La risposta della Herman Miller è stata la creazione di un prodotto interamente personalizzato con doghe impilabili Vantage e scrivanie smontabili Abak. Stabile e flessibile, questa proposta ha colpito favorevolmente il comitato di selezione anche perché riuniva canaline cavi di buone dimensioni a facile mobilità. Inoltre, in linea con le istruzioni dell’architetto e con il design particolare degli interni, sono stati prodotti dei profili superiori e degli elementi di finitura di dimensioni superiori al normale per le doghe.
Dopo aver incluso i suggerimenti della UDV, la fase successiva è stata quella di presentare un secondo modello, questa volta con 4 stazioni di lavoro, basato sulla configurazione effettiva. Per il team di selezione, prendere visione di questo modello è stato il fattore decisivo: ‘Herman Miller si è veramente contraddistinta’, fa notare Sandy ‘perché ha costruito effettivamente un gruppo di quattro stazioni di lavoro che, per me, non era mai successo prima. È stato proprio questo che ci ha portato a selezionare Herman Miller.’

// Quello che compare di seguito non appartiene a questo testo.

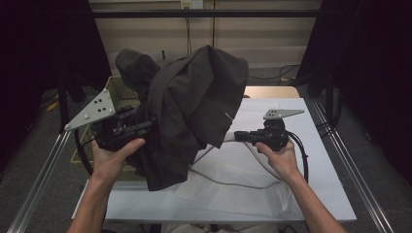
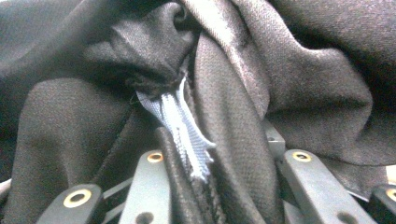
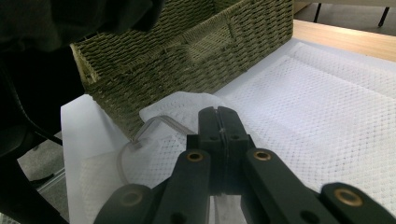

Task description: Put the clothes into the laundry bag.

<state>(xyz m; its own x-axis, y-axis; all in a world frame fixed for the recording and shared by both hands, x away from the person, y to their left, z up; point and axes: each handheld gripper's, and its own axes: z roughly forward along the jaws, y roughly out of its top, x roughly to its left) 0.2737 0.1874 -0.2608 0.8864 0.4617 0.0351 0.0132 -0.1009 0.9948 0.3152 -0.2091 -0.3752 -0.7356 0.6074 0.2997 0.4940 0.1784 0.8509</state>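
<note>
Closest to the lens of my left gripper (image 2: 205,186): two black jaws clamped on a fold of dark garment (image 2: 233,116), a frayed pale tag (image 2: 184,130) standing up between them; beyond that the cloth crowds the view and its outline cannot be made out. From the high view, my left gripper (image 1: 121,128) holds the garment (image 1: 194,107) lifted in a bunched heap above the left part of the desk (image 1: 320,184); it hangs in front of a woven basket (image 1: 119,92), hiding most of it. My right gripper (image 1: 243,136) sits just right of the garment's hanging edge; whether it pinches any cloth is hidden there. In the right gripper view its jaws (image 3: 218,122) are pressed together, nothing dark between them, over a white mesh sheet (image 3: 327,116). A clear cord (image 3: 140,140) runs under the sheet's edge, its far end cut off. The basket (image 3: 187,56) stands beyond, its upper left corner covered by the garment (image 3: 74,18).
</note>
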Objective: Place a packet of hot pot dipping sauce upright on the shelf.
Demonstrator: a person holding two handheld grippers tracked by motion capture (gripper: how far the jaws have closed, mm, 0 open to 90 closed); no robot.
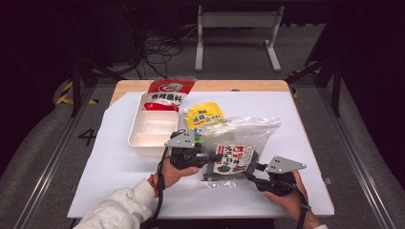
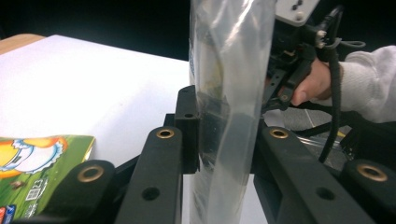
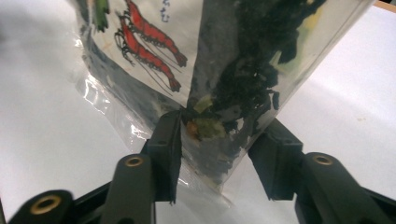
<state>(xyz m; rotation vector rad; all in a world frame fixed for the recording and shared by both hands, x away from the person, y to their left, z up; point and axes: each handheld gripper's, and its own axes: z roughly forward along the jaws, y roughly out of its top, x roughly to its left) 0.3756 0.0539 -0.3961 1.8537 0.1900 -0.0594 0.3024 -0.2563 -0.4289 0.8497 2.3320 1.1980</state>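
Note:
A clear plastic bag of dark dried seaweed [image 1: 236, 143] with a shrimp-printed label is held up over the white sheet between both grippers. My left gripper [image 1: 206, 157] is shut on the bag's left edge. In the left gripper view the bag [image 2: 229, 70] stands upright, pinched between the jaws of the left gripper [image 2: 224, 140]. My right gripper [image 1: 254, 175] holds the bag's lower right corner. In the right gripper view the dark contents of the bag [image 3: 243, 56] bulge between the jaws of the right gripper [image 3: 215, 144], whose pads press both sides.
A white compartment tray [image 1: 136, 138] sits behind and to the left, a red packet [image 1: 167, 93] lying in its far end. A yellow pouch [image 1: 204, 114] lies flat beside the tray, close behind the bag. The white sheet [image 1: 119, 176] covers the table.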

Il team è rimasto colpito anche dal ‘personale di vendita eccellente e accomodante’ che ha saputo rispondere alla sfida costituita dalla richieste speciali della UDV e ha trovato gli elementi richiesti. I problemi con uno dei componenti di un fornitore sono stati risolti completamente a dimostrazione dell’impegno nei confronti dei massimi standard di qualità. ‘Nonostante fosse emerso un problema’, concorda Sandy ‘la Herman Miller ha saputo risolverlo’.
Le stazioni di lavoro personalizzate sono state installate nel novembre 2000 assieme alle sedie Aeron e ai sistemi per archiviazione personalizzati. I 200 dipendenti si dicono soddisfatti della privacy e dello spazio che sono stati creati in questo ambiente nuovo.
‘Herman Miller ne è uscita con un indice di gradimento altissimo’, conclude Sandy. ‘Il prodotto è ottimo, non c’è stato nessun problema di prezzo… Sono certo che sarà un progetto che tornerà utile alla HM in futuro’.